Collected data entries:
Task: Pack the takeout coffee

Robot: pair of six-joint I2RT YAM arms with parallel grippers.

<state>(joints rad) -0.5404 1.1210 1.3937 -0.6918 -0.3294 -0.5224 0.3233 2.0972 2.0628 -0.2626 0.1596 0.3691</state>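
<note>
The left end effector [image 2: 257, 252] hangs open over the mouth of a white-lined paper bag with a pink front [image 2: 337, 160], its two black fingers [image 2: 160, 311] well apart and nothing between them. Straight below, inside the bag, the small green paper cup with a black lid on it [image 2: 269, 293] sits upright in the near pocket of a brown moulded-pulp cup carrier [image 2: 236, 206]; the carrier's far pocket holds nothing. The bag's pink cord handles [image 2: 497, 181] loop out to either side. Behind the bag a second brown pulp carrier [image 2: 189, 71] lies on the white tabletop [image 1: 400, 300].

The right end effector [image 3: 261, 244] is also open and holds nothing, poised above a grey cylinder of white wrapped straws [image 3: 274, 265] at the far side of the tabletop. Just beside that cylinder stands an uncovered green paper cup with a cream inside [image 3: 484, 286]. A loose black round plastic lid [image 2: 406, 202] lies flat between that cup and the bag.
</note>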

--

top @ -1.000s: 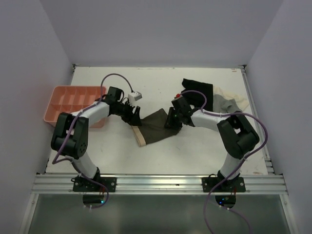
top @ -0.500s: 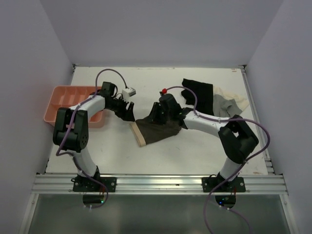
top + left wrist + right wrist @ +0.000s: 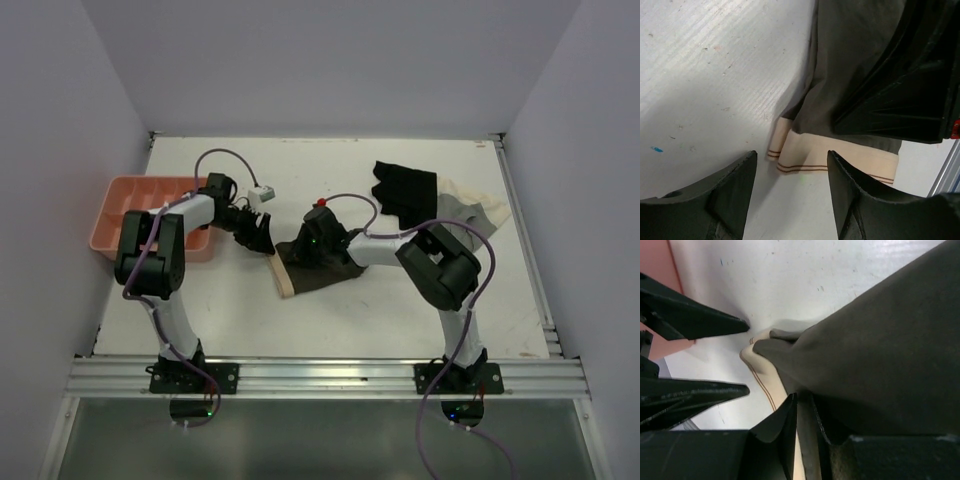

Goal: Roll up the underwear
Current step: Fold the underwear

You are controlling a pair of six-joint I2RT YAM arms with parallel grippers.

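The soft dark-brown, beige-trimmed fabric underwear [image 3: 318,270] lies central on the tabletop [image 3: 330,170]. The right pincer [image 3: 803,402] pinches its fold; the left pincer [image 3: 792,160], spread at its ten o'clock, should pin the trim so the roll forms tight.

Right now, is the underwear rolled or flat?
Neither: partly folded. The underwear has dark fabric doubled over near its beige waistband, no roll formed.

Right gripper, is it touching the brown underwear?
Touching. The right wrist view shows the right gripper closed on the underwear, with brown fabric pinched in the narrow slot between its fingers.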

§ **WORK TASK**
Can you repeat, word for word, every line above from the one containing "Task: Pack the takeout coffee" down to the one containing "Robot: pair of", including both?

§ **EXPECTED ANSWER**
Task: Pack the takeout coffee

Robot: pair of six-joint I2RT YAM arms with parallel grippers.

Work on this exercise is finished, so nothing remains.